Copy each line below in which the string "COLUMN" occurs.

Information shown —
------

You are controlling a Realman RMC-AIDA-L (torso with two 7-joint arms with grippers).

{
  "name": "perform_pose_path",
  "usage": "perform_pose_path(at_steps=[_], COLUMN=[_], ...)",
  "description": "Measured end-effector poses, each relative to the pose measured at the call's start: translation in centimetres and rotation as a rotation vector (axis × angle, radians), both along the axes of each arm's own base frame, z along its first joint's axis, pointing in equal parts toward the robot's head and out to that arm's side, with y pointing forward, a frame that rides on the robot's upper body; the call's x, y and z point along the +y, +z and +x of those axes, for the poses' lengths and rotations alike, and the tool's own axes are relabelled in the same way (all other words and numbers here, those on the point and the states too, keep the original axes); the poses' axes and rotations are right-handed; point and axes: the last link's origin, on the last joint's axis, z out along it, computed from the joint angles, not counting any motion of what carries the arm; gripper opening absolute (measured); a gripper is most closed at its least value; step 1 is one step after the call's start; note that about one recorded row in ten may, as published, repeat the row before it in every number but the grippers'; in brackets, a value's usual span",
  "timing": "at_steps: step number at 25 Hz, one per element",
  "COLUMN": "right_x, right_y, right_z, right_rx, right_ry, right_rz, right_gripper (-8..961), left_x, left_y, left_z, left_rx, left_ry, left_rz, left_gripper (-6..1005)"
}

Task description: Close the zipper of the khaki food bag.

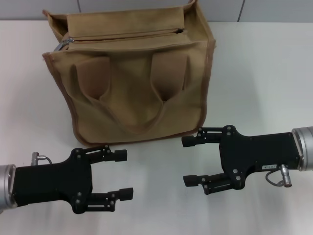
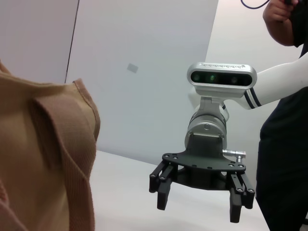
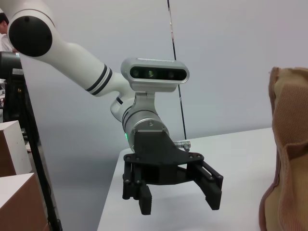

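The khaki food bag [image 1: 132, 83] stands upright at the back middle of the white table [image 1: 259, 73], its pockets and one loop handle facing me. Its zipper [image 1: 122, 36] runs along the top panel, and a dark gap shows at its right end. The silver pull tab [image 1: 63, 45] sits at the left end. My left gripper [image 1: 124, 174] is open in front of the bag, low on the left. My right gripper [image 1: 186, 161] is open at the right, just before the bag's lower right corner. Neither one touches the bag. Each wrist view shows the opposite gripper and an edge of the bag [image 2: 48, 159] [image 3: 288, 144].
White tabletop surrounds the bag on both sides and in front. A person in dark clothes [image 2: 284, 144] stands beyond the right arm. Cardboard boxes [image 3: 14, 192] are stacked past the table's edge behind the left arm.
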Motion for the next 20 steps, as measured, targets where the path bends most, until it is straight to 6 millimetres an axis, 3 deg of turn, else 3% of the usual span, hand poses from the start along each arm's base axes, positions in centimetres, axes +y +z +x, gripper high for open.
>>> perform_pose_path(at_steps=[20], right_x=[-0.46], right_y=[0.07], right_z=[0.7], right_rx=[0.008], right_ry=[-0.036], right_rz=[0.006], right_gripper=[802], left_x=[0.32], left_y=[0.42], left_z=[0.4], left_rx=[-0.03], left_ry=[-0.005], left_rz=[0.025], left_gripper=[812])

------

Written reply —
  "usage": "perform_pose_path(at_steps=[_], COLUMN=[_], ...)",
  "COLUMN": "right_x, right_y, right_z, right_rx, right_ry, right_rz, right_gripper (-8..961), left_x, left_y, left_z, left_rx, left_ry, left_rz, left_gripper (-6..1005)"

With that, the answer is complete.